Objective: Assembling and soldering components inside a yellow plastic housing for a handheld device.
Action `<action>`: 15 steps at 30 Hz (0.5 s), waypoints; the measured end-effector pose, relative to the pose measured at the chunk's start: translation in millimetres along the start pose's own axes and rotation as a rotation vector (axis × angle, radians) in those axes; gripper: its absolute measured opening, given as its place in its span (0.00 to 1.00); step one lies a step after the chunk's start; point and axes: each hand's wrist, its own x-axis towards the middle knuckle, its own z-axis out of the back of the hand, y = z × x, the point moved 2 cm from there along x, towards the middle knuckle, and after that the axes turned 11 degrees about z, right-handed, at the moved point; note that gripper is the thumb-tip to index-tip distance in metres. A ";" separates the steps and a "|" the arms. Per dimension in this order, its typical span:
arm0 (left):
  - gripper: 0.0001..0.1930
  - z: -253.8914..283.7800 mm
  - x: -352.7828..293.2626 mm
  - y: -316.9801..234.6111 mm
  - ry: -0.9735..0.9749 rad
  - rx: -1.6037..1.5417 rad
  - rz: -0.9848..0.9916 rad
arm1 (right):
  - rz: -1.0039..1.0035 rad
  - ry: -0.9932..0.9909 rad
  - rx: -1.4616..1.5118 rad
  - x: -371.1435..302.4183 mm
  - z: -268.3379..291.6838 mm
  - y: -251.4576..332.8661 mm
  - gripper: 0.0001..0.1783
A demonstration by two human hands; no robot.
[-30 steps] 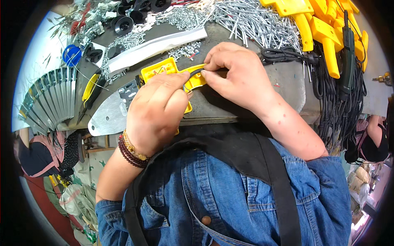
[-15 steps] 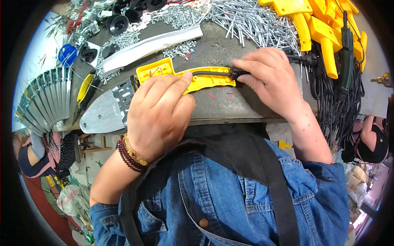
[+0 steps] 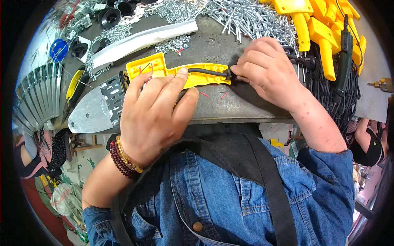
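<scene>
A yellow plastic handle half point(image 3: 201, 80) lies hollow side up near the table's front edge. A black power cable point(image 3: 207, 72) runs along inside its grip, and thin red and dark wires show in its wider left part. Joined at the left is a rounded grey metal plate point(image 3: 91, 112) with a slotted guard. My left hand point(image 3: 154, 108) is closed over the handle half, a fingertip pressing on the cable. At the grip's right end, my right hand point(image 3: 266, 74) pinches the cable's black sleeve, mostly hidden by the fingers.
Piles of long screws point(image 3: 250, 18) and small screws lie at the back. A white paper strip point(image 3: 143, 43) stretches across the left. Yellow housings point(image 3: 326, 37), a dark green electric screwdriver point(image 3: 344, 61) and bundled black cables point(image 3: 328, 98) crowd the right. Metal blades point(image 3: 41, 94) fan out far left.
The handle half and plate have shifted slightly left in the picture, along with my left hand. My right fingers have closed in tighter at the grip's right end.
</scene>
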 end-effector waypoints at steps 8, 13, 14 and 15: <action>0.17 -3.6 7.7 -4.9 -0.010 0.045 0.032 | 0.075 -0.068 -0.055 -4.0 -3.8 3.0 0.04; 0.24 -4.6 12.3 -13.2 0.045 0.096 0.087 | 0.057 -0.098 -0.054 -4.7 -5.8 6.2 0.04; 0.25 -4.0 14.7 -14.6 0.089 0.085 0.118 | 0.050 -0.109 -0.051 -5.4 -6.0 6.4 0.05; 0.25 -3.9 15.9 -14.9 0.133 0.079 0.151 | 0.051 -0.110 -0.048 -5.8 -6.4 6.6 0.05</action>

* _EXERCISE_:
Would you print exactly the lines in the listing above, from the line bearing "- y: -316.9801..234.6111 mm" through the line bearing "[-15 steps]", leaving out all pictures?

* _ANSWER SPACE_:
  - y: -316.9801..234.6111 mm
  - ry: -0.9735..0.9749 rad
  - rx: -1.6037..1.5417 rad
  - rz: -0.9848..0.9916 rad
arm1 (right):
  - rz: -1.0039..1.0035 rad
  - ry: -0.9932..0.9909 rad
  - rx: -1.4616..1.5118 rad
  - x: -371.1435..302.4183 mm
  - z: -268.3379..291.6838 mm
  - y: -251.4576..332.8661 mm
  - gripper: 0.0001..0.1783
A demonstration by two human hands; no robot.
[-30 steps] 
[-15 steps] 

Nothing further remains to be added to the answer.